Rx = 15kg (men)/10kg (women) dumbbells

Rx+ = 22.5kg (men) and 15kg (women) dumbbells



Score is total time taken to complete all reps.

Hit the Rx button if you complete the workout written in the description. If not, write the weight you used and any other scaling options in the comments. Hit the Rx+ button if you use the Rx+ weights


Aim for sub 15 min.

Top Tips:

Keep your chest up in the front squats.  Stay low and move fast on the burpees, two footed jump over or step if required.


Workout Description:

Set your timer to count up.  Begin with 21 front squats, then 21 burpee over DB, then 18 front squats, 18 burpee over DB, 15, 15 . . . .until 3 and 3.  Take your total time and record to wodify.

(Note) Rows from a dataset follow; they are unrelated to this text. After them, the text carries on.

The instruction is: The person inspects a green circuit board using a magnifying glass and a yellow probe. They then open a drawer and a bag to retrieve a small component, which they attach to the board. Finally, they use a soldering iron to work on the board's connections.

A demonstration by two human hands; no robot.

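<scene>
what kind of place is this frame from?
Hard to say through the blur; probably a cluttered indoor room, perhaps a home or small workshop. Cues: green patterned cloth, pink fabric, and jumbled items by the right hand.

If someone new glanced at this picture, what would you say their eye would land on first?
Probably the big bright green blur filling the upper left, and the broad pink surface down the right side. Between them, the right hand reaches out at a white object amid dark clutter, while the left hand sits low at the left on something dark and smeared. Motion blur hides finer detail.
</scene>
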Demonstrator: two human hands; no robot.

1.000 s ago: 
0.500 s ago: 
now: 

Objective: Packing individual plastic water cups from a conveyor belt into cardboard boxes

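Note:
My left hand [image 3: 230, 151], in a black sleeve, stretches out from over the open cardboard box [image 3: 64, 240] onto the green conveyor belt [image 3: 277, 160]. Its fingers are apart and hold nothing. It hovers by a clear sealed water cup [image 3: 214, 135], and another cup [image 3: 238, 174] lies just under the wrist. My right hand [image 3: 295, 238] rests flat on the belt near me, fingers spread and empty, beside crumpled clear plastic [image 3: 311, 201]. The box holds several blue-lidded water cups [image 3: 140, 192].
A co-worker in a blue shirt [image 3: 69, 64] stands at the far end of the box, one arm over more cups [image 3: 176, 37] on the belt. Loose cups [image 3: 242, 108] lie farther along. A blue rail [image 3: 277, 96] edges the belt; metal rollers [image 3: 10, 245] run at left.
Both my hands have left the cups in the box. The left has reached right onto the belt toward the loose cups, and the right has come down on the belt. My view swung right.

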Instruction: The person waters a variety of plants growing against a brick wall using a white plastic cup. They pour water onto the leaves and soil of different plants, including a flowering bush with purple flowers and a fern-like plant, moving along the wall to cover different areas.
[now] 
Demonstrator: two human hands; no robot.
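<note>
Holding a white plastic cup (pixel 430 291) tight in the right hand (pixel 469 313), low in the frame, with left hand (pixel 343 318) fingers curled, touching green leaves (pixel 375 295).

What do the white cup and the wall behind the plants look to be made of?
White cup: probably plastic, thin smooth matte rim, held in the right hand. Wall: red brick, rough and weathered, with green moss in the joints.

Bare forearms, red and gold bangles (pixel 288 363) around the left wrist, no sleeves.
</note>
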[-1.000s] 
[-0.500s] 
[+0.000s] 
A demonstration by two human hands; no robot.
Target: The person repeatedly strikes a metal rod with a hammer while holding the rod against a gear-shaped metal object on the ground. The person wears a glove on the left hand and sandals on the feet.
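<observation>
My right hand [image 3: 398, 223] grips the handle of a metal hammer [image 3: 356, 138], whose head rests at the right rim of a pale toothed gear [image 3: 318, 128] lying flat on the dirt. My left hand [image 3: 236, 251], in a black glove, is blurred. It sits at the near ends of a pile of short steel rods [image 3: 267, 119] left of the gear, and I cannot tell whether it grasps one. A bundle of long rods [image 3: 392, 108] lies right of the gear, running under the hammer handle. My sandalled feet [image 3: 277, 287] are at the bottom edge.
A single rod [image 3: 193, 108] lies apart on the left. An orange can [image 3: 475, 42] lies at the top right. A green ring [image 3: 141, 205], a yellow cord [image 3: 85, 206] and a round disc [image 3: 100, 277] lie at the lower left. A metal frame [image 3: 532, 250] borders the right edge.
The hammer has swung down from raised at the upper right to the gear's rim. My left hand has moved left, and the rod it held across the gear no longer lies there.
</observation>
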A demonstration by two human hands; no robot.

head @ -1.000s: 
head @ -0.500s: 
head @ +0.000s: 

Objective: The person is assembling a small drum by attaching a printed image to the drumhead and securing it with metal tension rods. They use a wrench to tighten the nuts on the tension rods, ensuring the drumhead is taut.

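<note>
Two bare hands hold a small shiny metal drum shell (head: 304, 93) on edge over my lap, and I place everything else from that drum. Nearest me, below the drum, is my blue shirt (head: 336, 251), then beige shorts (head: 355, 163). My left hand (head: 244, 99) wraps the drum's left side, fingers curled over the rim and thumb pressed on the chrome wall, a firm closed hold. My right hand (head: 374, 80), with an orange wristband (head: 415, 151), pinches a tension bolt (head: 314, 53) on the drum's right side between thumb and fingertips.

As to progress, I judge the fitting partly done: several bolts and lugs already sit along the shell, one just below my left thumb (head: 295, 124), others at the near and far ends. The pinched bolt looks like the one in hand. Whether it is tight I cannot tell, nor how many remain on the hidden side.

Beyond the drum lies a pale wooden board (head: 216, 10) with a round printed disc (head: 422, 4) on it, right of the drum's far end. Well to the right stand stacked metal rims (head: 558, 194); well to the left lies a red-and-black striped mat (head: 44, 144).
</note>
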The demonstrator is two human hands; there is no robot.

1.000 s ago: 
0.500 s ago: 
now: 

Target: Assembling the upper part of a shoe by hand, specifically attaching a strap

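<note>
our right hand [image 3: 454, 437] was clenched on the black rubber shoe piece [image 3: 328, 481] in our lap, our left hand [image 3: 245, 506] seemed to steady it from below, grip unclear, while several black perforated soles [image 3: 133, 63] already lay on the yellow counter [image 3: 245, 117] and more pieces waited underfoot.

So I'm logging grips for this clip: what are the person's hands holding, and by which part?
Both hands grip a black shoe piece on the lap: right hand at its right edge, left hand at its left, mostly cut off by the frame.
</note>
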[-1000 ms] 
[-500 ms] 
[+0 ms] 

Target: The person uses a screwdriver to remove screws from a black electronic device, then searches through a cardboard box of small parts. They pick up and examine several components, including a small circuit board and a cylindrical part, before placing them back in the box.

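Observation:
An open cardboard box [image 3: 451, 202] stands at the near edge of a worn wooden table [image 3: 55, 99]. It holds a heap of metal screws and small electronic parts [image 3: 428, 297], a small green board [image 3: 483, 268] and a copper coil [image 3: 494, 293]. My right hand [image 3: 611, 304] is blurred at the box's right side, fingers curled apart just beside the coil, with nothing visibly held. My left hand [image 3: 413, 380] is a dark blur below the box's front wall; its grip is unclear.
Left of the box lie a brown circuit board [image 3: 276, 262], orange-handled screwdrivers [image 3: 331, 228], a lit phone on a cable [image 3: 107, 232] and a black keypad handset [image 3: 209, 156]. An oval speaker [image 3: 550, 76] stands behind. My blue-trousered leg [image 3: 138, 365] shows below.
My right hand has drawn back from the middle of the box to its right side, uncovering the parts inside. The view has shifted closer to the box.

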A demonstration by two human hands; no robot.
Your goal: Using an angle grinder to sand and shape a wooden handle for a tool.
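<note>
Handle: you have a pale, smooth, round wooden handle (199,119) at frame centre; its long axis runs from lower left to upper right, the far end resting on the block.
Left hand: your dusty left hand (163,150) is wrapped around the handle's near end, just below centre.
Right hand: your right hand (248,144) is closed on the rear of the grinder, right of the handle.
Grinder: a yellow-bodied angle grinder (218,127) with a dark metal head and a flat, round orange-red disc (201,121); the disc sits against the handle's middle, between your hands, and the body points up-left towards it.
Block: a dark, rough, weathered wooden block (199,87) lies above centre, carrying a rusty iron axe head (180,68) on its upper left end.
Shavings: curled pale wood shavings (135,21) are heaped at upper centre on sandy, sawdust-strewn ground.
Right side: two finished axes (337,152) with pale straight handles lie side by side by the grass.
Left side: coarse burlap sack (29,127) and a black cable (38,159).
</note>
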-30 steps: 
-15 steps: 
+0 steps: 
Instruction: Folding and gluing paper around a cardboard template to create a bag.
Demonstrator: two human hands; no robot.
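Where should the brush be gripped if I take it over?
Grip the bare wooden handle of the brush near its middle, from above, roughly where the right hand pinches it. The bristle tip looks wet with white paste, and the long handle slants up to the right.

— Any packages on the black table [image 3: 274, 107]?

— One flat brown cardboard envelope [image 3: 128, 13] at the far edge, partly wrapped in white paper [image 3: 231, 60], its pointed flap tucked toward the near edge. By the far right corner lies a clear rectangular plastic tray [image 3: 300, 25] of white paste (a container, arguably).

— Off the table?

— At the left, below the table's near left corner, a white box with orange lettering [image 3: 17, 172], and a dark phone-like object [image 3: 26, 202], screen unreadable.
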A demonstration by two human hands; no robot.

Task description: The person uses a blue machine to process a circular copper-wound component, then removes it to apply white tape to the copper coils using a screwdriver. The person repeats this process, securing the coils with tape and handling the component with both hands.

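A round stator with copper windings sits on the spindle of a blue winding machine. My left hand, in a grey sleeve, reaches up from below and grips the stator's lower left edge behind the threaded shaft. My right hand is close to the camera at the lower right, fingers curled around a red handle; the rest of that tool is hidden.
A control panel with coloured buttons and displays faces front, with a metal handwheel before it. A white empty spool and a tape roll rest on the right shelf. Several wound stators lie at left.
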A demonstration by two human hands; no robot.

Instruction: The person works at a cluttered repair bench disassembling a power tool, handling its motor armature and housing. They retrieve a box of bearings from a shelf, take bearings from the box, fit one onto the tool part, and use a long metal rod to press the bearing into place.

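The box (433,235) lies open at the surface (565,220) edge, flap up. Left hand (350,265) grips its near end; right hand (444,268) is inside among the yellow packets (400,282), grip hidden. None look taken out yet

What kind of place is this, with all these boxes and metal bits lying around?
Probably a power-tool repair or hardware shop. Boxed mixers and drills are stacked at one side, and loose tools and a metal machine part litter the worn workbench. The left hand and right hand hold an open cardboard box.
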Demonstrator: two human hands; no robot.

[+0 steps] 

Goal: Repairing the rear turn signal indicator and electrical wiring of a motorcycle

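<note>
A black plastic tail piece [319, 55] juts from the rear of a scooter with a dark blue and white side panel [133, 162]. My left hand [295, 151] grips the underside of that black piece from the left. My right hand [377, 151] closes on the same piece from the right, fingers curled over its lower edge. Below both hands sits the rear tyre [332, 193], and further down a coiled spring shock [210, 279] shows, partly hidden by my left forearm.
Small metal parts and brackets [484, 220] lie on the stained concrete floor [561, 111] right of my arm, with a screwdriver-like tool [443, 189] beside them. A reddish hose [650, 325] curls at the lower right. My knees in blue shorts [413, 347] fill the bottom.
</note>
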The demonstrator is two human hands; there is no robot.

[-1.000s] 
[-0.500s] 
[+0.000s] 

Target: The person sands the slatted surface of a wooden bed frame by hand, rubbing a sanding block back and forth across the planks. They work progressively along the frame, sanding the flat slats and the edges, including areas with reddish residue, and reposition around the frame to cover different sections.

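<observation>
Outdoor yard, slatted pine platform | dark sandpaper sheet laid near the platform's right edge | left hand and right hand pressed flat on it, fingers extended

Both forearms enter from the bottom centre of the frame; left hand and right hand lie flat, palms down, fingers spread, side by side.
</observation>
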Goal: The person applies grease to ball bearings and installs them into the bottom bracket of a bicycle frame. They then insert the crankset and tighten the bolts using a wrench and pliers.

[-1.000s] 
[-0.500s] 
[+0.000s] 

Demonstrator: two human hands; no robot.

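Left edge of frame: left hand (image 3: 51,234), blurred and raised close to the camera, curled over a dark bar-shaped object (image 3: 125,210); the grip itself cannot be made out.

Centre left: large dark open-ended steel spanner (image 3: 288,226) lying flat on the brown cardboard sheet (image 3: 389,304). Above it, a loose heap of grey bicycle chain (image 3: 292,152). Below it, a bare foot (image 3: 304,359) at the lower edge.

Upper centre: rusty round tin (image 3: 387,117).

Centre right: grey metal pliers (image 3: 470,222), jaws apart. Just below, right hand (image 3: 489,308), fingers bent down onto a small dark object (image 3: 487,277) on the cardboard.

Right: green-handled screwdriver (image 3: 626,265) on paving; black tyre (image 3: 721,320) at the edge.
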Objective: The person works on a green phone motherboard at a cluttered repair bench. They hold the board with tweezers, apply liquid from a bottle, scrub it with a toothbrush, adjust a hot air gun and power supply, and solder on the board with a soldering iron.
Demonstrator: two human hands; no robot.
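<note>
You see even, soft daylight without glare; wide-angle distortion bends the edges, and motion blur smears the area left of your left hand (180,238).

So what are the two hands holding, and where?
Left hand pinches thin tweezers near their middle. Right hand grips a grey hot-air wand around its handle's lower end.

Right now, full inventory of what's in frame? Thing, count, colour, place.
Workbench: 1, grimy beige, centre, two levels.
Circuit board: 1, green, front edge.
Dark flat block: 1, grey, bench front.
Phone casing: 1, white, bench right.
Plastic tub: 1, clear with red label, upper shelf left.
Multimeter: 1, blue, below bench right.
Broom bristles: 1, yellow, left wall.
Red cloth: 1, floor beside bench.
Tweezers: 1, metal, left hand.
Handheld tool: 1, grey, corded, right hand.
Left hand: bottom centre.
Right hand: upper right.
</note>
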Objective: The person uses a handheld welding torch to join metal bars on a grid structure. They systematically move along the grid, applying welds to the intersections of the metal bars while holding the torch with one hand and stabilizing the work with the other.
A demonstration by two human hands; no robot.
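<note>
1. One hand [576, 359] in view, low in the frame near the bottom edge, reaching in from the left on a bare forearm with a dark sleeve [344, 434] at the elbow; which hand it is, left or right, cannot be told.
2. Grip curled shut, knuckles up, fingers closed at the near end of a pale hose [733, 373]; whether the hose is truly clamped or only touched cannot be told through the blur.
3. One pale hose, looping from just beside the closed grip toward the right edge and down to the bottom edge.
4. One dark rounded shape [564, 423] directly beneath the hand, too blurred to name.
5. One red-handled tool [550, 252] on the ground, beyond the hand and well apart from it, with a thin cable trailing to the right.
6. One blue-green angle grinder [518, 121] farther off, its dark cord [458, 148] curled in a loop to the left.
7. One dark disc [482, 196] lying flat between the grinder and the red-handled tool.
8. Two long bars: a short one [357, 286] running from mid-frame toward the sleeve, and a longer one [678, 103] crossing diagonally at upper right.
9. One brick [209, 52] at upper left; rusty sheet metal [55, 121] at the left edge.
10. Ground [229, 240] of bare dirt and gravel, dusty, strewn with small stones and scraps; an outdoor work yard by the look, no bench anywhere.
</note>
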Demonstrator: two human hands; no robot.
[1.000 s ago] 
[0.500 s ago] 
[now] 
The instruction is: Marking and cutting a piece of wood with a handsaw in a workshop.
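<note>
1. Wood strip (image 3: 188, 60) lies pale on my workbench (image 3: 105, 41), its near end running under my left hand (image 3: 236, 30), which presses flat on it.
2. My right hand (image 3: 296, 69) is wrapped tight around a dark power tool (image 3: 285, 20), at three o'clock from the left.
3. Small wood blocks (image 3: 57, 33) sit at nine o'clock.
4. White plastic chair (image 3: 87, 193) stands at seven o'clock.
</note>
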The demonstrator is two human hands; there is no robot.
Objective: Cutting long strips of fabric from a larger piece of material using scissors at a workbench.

Front Squat: Start with feet with shoulder width apart with dumbbells resting on your traps (meaty bit between neck and shoulders). Position your hands on the end of the bells for balance keeping elbows high. Move your hips back and descent into squat - depth it reached when your hip crease is below the top of your knee - have someone check this for you or film yourself! Keep your back straight and abs tight. Weight should be in your heels and drive your knees out at the bottom to keep tension! Continue to drive your knees out as you ascend to the top. Rep is complete when your hips are fully extended and knees locked out.

Burpee over DB: Standing side on to your dumbbell, throw both feet behind you (or step down) landing on the floor on hands with chest and thighs both contacting the floor. Jump both feet (or step) forward towards your hands keeping as low as possible to the ground and perform a two footed jump (or step) over your dumbbell.